OpenShift 4.x Routers…

Kamlesh Prajapati
8 min readDec 10, 2022

Before we actually start talking about router lets understand how pods and services are running on the cluster.

When you create your OpenShift Container Platform cluster, pods and services running on the cluster are each allocated their own IP addresses. The IP addresses are accessible to other pods and services running nearby but are not accessible to outside clients. The Ingress Operator implements the IngressController API and that is the component responsible for enabling external access to OpenShift cluster services.

Now lets talk about the below points which will help for sure to get more understanding about the router its configuration and traffic flow along with troubleshooting tips.

  1. Ingress Operator.
  2. HAProxy-based Ingress Controller.
  3. Few Ingress Controller configuration parameters.
  4. How traffic is processed a IngressController ?
  5. Ingress Controller sharding.
  6. Logging with IngressController.
  7. Troubleshooting.

Lets discuss the point mentioned above one by one for detailed understanding..

Ingress Operator:

Ingress operator is an OpenShift container platform component which enables external access to cluster services and applications by configuring ingress controllers.
The operator makes this possible by deploying and managing one or more HAProxy-based Ingress Controllers which route traffic as specified by an OpenShift ‘Route’.
The installation program generate an asses with an Ingress resource and stores this asset in the cluster-ingress-02-config.yaml file in the manifests/directory.
This Ingress resource defines the cluster-wide configuration for Ingress.
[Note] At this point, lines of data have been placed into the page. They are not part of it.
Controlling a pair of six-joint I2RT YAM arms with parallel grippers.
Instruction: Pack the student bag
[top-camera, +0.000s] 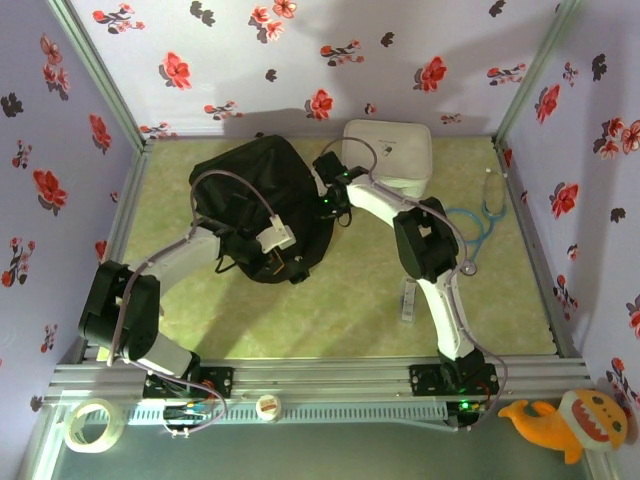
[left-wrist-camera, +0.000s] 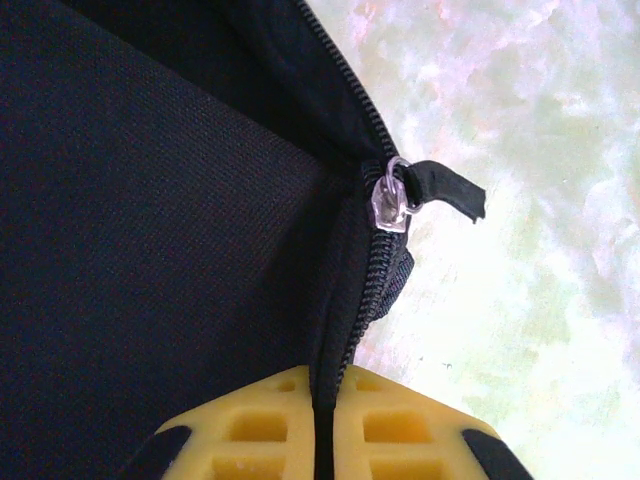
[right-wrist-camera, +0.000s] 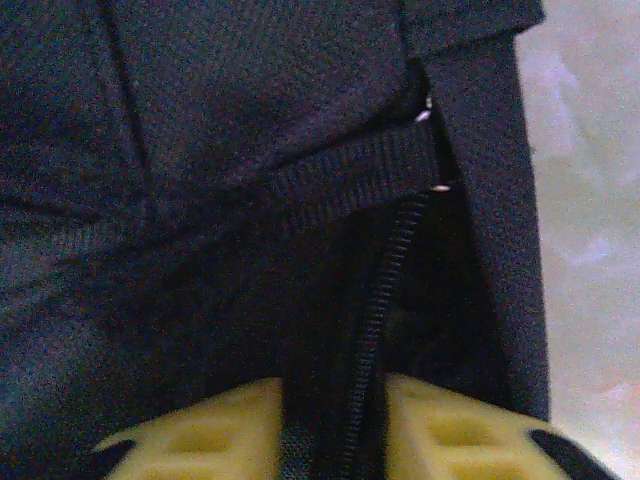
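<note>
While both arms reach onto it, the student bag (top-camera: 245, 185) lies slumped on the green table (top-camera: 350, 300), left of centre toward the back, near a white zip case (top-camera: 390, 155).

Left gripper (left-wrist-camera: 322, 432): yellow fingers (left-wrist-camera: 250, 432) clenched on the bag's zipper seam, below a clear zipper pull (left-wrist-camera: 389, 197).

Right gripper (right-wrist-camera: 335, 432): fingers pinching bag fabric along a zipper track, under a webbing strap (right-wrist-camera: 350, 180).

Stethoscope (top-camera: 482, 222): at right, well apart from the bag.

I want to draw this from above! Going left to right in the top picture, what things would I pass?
Tape roll → student bag → white zip case → stethoscope → orange plush fish.
</note>
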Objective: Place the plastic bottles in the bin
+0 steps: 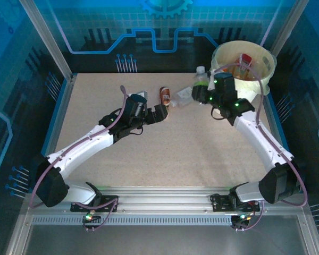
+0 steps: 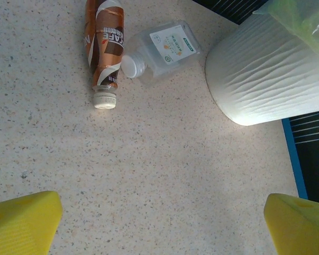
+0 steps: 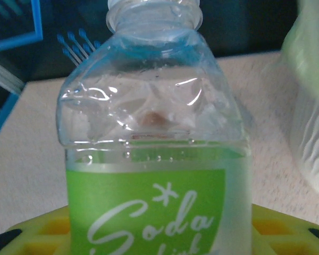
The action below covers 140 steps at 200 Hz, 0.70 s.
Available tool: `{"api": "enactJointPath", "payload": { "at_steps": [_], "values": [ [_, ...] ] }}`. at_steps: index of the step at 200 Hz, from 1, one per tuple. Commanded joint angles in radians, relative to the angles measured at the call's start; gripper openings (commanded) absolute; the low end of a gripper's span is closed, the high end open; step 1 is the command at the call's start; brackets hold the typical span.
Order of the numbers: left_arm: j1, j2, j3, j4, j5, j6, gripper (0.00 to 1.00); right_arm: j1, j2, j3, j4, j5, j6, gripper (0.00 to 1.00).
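While pinching green-label bottle [image 3: 154, 159] in right gripper [image 1: 201, 91]: carry to bin [image 1: 266, 69] | left gripper [image 2: 159, 228] spread, empty | next, likely: raise over rim, release

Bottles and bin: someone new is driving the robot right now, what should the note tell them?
Left tool open, empty, over the table.
Right tool shut on the green Soda bottle, beside the bin.
Done: some bottles already in the bin.
To do: drop this one in, then the brown-label bottle and the clear white-label bottle lying touching on the table.
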Motion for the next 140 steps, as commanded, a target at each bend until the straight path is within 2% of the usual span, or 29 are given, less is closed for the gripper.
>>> {"api": "enactJointPath", "payload": {
  "at_steps": [1, 46, 80, 140],
  "values": [
    [-0.004, -0.045, -0.015, -0.004, -0.037, 0.050, 0.99, -0.064, -0.015, 0.108, 0.002, -0.095, -0.014, 0.30],
    [-0.002, -0.062, -0.035, -0.040, -0.074, 0.052, 0.99, -0.184, 0.025, 0.243, -0.019, -0.092, 0.011, 0.29],
    [-0.002, -0.079, -0.041, -0.045, -0.088, 0.057, 0.99, -0.295, 0.130, 0.378, -0.075, -0.124, 0.052, 0.29],
    [-0.001, -0.123, -0.074, -0.048, -0.118, 0.065, 0.99, -0.381, 0.338, 0.594, -0.165, -0.080, 0.109, 0.35]
  ]
}}
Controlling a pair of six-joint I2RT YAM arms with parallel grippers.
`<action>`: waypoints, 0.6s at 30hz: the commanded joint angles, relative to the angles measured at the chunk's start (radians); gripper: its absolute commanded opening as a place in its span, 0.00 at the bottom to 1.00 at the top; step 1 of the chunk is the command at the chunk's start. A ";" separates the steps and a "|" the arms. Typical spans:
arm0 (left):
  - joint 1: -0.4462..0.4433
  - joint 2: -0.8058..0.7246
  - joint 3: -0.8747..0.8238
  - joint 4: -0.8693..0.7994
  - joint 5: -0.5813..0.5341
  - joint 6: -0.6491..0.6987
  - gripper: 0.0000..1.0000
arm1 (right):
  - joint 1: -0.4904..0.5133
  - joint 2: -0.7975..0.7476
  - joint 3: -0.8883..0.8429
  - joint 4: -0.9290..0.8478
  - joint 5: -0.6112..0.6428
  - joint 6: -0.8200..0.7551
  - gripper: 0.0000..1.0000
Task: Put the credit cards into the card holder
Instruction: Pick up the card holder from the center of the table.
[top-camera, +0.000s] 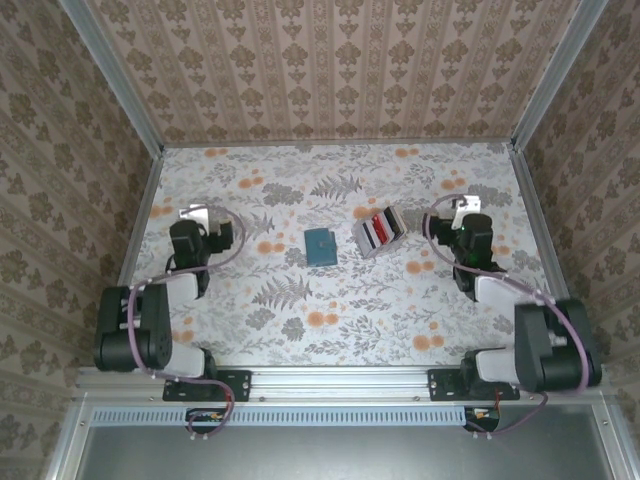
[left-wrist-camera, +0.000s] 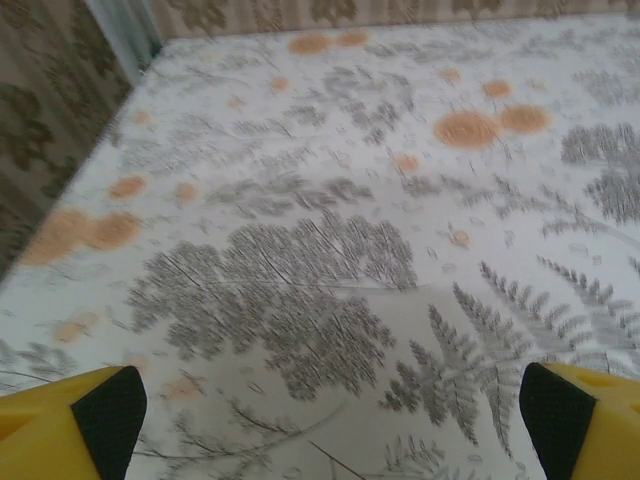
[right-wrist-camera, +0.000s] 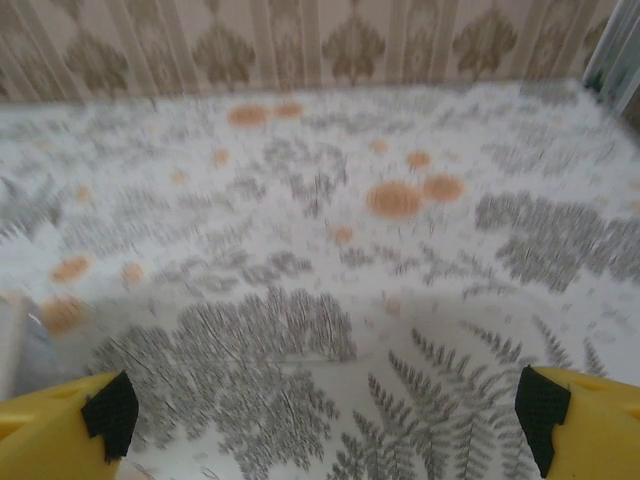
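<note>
Left pincer (left-wrist-camera: 330, 410): spread wide, empty, above the desk (top-camera: 300, 310).
Right pincer (right-wrist-camera: 325, 410): spread wide, empty.
Card holder (top-camera: 321, 245): flat, mid-desk.
Credit cards (top-camera: 383, 226): standing in slotted rack (top-camera: 363, 240), just right of the holder.

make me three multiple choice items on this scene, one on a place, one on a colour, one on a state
1. In the top view, where does the card holder lie?
A) left of the slotted rack
B) right of it
C) on top of it

2. What colour is the card holder?
A) red
B) teal
C) yellow

3. How are the left claw and right claw?
A) both open, empty
B) both shut
C) left shut on a card

1 A: it lies apart from the rack, on its left.
2 B: its cover is teal-blue.
3 A: the wrist views show both spread wide over bare table.
</note>
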 joint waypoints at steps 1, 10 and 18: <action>0.021 -0.109 0.166 -0.366 -0.051 -0.149 1.00 | 0.003 -0.119 0.085 -0.275 -0.015 0.120 1.00; 0.005 -0.060 0.508 -0.792 0.209 -0.291 1.00 | 0.143 -0.011 0.362 -0.679 -0.077 0.342 0.97; -0.138 0.086 0.647 -0.940 0.355 -0.356 1.00 | 0.417 0.287 0.700 -0.984 -0.159 0.243 0.86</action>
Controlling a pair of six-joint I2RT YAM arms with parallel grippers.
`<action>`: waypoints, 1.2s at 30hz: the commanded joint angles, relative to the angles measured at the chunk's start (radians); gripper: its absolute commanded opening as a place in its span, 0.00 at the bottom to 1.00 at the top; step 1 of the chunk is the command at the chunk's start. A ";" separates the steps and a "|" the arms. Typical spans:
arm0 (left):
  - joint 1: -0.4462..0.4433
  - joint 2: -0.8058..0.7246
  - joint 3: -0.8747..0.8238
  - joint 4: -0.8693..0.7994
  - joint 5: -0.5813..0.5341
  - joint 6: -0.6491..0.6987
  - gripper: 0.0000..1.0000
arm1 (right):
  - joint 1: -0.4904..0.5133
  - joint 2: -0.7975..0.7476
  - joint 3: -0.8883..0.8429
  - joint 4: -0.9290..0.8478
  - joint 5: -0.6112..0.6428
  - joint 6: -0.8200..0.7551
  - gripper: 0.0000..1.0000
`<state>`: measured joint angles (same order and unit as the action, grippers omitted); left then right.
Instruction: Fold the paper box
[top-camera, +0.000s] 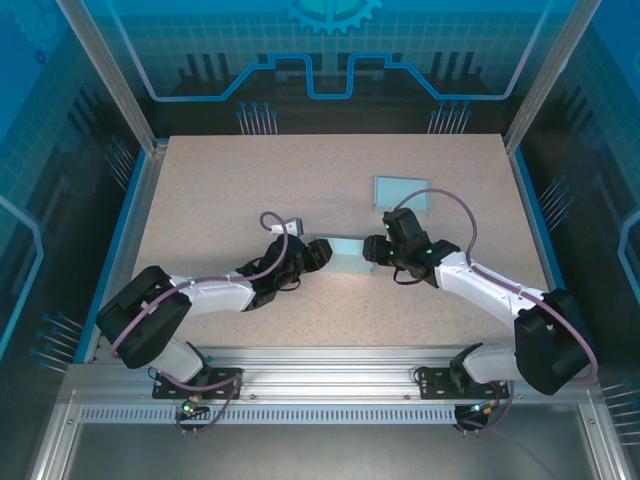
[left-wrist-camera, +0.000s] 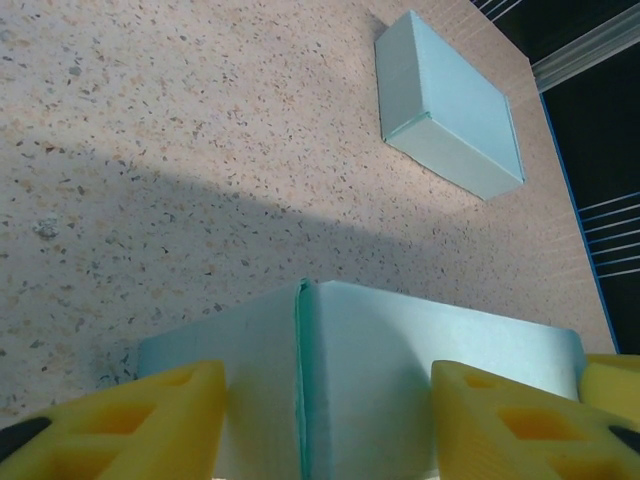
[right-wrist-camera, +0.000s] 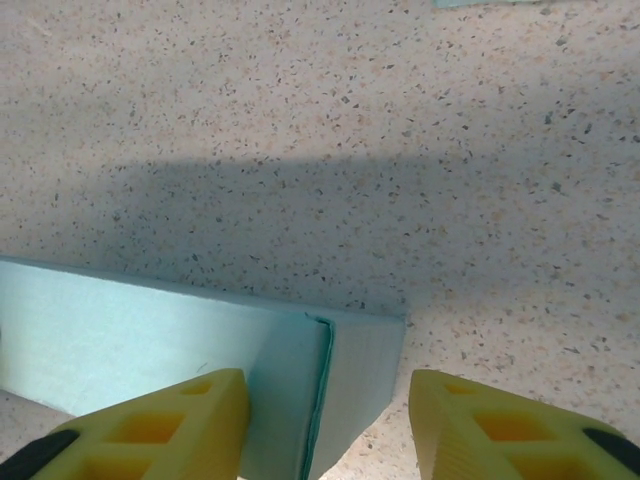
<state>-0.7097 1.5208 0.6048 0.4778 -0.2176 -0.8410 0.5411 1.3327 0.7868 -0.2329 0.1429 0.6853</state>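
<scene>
Overhead feed: the paper box (top-camera: 345, 256) is lying near the middle of the table (top-camera: 230, 190), pale blue, and I am seeing both arms reaching in at it from opposite sides. The left gripper (top-camera: 318, 254) is sitting at its left end and the right gripper (top-camera: 373, 250) at its right end.

Left wrist feed: the yellow fingers (left-wrist-camera: 150, 425) are flanking a corner seam of the box, and both are overlapping its faces. I cannot tell whether they are pressing on it or merely standing in front of it.

Right wrist feed: the jaws are standing apart, straddling the box's end. One finger is overlapping the long face, while a sliver of tabletop is showing between the other finger and the short face.

A second pale blue box (top-camera: 402, 193) is resting farther back, beyond the right gripper, not touching the first.
</scene>
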 joint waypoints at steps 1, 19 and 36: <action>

This Ingress configuration is used as follows:
1. The Ingress Operator uses the domain from the cluster Ingress configuration as the domain for the default IngressController.

2. This domain is also used when generating a default host for a Route resource that does not specify an explicit hostname.

<Installation_dir>/manifests/cluster-ingress-02-config.yml
apiVersion: config.openshift.io/v1
kind: Ingress
metadata:
name: cluster
spec:
domain: apps.example.com
appsDomain: <test.example.com>

You can also check the config detail by running the below command
$oc get ingresses.config -o yaml

HAProxy-based Ingress Controller:
Every new openshift installation gets an HAProxy based IngressController names ‘default’ within ‘openshift-ingress-operator’ namespace which can be customized, replaced, or supplemented with additional ingress controllers.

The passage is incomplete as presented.